Concept is good. All art must have concept or it is no more than craft. But concept by itself is not art. It is only a pile of bricks.

Stephen Brooke ©2016

Sunday, September 25, 2016

Blackest, a poem


Bring me the blackest thing man’s eye has seen,
blacker than space where comets careen;
black as a raven’s feather in flight,
black as the soul’s darkest storms of night;

blacker than caverns that never knew day,
blacker than depths where leviathan lay;
black as the hearts of three-dozen dragons,
black as the beer in winter’s last flagons;

blacker than black and then blacker yet,
blacker than faceted gems carved of jet.
Bring me the blackest thing man’s ever known,
hidden away where no light has shone.

Stephen Brooke ©2016

Monday, September 19, 2016

Sci-Fi and I

Much great science fiction, from Frankenstein on down, is conceptual. It starts with an idea and explores its ramifications. This is something sci-fi does well.

It does not have to, however. There is nothing wrong with a straight-forward adventure set in the stars. Ideally, it should include more than just adventure or there is no point in it being science fiction at all! The setting, futuristic or otherwise, should at least bring some interesting speculations to the page. It allows the author to bring in thoughts that might not work in another genre.

I don’t write sci-fi. Not yet, at least, though I have notes toward possible novels and stories. Yes, I do have a ‘concept’ for a novel. But I’m mostly about characters, about people and their interactions. I probably don’t really think like the best SF writers. Even ones who created great characters, such as Le Guin.

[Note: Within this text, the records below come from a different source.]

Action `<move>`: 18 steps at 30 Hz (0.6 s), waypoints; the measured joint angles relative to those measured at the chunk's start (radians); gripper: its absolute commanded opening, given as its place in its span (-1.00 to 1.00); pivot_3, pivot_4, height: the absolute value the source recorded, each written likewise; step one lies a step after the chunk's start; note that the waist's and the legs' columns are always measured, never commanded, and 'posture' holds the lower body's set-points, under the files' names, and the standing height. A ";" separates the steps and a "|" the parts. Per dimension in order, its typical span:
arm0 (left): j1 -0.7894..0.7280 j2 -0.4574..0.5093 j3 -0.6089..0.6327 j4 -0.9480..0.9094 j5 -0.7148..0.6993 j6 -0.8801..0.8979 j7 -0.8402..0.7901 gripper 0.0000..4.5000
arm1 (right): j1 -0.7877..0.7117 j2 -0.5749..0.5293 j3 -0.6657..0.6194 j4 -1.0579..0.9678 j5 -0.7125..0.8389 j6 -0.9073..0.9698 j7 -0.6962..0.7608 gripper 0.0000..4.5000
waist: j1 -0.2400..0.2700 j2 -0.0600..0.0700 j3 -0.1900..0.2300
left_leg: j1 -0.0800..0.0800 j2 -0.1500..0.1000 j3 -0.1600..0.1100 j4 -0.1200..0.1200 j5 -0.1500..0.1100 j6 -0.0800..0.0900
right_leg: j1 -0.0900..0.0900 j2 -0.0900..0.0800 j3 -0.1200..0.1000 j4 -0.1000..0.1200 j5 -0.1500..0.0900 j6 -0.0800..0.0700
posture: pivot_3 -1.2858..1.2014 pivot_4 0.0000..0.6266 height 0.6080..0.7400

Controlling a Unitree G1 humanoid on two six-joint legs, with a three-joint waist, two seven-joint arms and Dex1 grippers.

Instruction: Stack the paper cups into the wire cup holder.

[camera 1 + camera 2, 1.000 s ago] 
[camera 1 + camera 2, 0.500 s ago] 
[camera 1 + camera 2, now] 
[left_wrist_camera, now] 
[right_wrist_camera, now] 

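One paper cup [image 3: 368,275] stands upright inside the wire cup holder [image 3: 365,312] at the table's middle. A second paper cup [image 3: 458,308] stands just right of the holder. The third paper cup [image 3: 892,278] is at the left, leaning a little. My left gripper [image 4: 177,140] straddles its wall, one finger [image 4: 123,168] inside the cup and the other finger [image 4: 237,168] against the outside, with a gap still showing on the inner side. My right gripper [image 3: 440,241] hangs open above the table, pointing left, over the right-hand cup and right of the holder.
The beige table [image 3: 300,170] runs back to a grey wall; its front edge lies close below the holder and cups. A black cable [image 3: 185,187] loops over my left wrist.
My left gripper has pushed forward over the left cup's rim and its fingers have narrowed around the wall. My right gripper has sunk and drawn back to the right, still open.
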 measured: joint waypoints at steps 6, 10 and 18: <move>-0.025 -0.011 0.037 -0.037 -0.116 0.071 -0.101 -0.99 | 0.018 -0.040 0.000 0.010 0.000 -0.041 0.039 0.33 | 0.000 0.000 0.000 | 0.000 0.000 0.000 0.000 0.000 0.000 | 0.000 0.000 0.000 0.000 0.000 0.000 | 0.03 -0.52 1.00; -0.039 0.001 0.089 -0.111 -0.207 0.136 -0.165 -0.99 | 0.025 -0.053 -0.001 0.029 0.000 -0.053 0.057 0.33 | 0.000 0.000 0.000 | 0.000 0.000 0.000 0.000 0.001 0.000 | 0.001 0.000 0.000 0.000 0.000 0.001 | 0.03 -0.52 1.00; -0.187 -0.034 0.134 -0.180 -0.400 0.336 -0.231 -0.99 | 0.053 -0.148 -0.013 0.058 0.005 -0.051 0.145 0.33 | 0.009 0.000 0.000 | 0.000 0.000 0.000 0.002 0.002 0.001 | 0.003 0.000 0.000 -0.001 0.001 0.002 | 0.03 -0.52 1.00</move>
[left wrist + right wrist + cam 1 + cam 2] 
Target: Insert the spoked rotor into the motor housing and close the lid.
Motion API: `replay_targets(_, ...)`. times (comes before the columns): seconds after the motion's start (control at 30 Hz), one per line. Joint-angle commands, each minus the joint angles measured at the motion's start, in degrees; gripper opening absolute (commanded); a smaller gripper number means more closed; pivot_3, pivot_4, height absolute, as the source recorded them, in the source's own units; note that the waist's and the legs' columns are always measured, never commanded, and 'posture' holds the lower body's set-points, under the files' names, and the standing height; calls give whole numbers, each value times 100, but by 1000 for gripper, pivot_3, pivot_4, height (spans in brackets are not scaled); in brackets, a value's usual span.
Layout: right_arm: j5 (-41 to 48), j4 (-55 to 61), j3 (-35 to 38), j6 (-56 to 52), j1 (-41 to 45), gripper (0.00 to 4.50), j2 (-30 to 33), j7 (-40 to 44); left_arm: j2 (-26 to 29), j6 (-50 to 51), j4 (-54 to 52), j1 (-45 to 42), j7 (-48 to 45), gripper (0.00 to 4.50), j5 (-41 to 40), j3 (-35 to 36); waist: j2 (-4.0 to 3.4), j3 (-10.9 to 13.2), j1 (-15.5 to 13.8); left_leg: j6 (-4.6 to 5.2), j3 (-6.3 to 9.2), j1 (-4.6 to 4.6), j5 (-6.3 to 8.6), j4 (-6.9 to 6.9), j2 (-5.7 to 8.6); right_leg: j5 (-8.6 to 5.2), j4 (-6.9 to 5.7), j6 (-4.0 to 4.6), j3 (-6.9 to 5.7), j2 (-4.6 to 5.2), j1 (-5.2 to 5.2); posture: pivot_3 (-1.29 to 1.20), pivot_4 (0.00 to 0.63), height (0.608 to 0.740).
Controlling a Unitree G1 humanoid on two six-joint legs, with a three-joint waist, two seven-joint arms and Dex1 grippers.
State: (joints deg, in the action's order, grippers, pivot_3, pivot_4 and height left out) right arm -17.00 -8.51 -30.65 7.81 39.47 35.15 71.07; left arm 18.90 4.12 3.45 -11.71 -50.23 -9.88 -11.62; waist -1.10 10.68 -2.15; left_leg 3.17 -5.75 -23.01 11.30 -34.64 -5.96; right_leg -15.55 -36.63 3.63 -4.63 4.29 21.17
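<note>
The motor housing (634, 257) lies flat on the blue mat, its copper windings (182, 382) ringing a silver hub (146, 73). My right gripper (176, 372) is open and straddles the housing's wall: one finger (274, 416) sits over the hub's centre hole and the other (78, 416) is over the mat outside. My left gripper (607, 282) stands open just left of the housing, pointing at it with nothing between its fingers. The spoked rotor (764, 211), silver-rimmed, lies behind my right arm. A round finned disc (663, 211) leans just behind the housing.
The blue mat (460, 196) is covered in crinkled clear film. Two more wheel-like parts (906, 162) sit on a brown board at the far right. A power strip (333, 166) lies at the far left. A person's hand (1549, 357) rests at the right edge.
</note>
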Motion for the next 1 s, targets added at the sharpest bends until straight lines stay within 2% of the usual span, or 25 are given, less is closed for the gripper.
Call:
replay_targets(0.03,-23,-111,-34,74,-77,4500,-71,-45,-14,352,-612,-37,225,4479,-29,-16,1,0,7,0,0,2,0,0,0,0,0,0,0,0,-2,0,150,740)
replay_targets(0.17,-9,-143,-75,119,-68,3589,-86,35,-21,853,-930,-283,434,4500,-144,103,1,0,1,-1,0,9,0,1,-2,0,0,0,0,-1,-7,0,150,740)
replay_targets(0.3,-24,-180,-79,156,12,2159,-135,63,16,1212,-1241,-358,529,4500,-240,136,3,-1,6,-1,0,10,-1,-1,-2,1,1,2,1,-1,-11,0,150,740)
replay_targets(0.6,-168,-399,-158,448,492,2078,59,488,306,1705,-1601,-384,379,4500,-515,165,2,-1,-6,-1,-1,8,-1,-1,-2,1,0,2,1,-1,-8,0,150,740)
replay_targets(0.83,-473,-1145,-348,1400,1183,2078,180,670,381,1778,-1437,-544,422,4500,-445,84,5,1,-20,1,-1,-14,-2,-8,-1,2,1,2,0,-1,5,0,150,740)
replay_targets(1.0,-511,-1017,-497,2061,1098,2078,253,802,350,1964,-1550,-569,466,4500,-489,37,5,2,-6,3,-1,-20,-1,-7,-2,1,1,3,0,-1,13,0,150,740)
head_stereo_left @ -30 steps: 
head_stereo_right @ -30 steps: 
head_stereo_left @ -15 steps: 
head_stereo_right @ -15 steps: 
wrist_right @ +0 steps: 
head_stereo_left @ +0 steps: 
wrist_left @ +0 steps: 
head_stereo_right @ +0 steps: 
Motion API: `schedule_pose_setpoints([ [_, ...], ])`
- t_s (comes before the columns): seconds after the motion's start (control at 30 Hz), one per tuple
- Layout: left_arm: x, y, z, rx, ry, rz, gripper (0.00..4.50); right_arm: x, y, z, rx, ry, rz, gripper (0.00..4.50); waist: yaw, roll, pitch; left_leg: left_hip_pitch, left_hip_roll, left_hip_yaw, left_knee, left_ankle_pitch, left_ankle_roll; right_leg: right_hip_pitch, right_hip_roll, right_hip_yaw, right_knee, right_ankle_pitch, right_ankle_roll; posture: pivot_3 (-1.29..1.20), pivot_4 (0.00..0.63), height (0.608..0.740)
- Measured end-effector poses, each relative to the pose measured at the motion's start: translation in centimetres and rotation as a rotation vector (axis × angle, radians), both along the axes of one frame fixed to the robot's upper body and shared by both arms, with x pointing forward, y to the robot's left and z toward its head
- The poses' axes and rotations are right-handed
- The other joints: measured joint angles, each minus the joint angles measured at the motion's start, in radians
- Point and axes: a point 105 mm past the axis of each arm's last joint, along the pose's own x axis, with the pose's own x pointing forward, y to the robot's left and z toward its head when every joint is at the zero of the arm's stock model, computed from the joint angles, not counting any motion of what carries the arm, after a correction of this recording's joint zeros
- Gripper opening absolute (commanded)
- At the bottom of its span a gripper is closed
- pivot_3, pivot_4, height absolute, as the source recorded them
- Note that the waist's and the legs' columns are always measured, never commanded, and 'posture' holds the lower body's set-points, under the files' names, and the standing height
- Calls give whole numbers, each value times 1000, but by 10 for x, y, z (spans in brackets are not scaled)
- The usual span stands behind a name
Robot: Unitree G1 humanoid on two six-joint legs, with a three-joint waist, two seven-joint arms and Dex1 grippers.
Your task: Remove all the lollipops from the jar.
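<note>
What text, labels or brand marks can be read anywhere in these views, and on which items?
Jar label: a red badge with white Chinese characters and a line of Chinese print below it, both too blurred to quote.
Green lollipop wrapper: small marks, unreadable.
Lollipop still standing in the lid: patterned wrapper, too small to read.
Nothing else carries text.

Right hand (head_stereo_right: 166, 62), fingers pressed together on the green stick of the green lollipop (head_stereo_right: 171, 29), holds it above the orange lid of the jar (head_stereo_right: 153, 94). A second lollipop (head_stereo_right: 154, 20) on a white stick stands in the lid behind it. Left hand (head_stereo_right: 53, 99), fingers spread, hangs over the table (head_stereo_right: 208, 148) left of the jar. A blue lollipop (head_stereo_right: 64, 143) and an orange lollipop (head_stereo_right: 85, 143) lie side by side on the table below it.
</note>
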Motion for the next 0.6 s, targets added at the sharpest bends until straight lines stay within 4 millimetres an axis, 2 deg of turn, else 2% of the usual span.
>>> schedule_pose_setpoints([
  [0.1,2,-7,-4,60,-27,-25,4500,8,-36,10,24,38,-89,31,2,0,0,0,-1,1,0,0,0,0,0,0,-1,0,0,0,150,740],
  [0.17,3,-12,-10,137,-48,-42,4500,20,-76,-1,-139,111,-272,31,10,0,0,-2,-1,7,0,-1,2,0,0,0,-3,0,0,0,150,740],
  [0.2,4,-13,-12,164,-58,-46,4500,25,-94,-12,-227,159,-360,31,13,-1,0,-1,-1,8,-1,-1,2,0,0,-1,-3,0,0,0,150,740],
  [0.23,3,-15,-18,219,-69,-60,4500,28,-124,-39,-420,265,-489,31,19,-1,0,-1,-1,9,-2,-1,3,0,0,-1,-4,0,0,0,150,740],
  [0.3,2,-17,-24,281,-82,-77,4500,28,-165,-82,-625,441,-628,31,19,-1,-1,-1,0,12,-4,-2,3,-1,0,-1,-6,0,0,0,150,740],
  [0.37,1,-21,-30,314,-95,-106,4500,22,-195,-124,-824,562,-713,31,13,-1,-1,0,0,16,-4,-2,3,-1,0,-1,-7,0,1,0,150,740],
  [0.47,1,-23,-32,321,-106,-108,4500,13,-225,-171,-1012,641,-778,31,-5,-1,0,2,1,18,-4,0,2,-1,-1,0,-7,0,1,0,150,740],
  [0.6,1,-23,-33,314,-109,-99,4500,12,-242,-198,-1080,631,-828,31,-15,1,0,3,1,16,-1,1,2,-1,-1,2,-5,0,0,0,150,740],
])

What is my concept, you might ask? I came across the ‘thought experiment’ of medieval philosopher Avicenna, known as ‘the floating man,’ the idea that an intelligent being with no senses or experiences, ‘floating,’ would still be self-aware. I would be inclined to disagree (being with Aristotle on this one that “there is nothing in the mind which was not first in the senses”) but it is certainly a concept that could be explored and science fiction would be a good place for that exploration.

Of course, it is tied to a tale of espionage and adventure, with a working title of ‘The Floating Mind.’ I may get around to actually outlining it fully and tackling a narrative one day. Or not — so many other projects to work on!

Fantasy, I shall continue to turn out. In many respects, it is more suitable to these sort of philosophical questions, the ‘big’ ones of existence and god and all that. It’s myth. Everyday life certainly may be investigated endlessly but with fantasy one can step back and ask how much of it is real. To use a complete cliché, one can look at the forest instead of the trees. And, having recognized that the forest exists, cross the hill and find another one!

To me, fantasy is very akin to poetry. It explores more with metaphor than do most forms of prose writing. Perhaps that is its personal appeal.

In honesty, however, I feel myself more and more drawn to writing mainstream fiction. At the moment I am writing, rewriting, and editing on a new novel of that sort, to be titled ‘Waves.’ It continues the stories of the characters introduced in ‘Shaper,’ published last year, the surfers and others in the little (fictional) Florida coastal town of Cully Beach. And I can get away with a different style, more stream-of-consciousness and less action. That actually makes it a little harder to edit, to decide what should stay in and what should go — with a fast-paced adventure, those sorts of choices tend to be obvious.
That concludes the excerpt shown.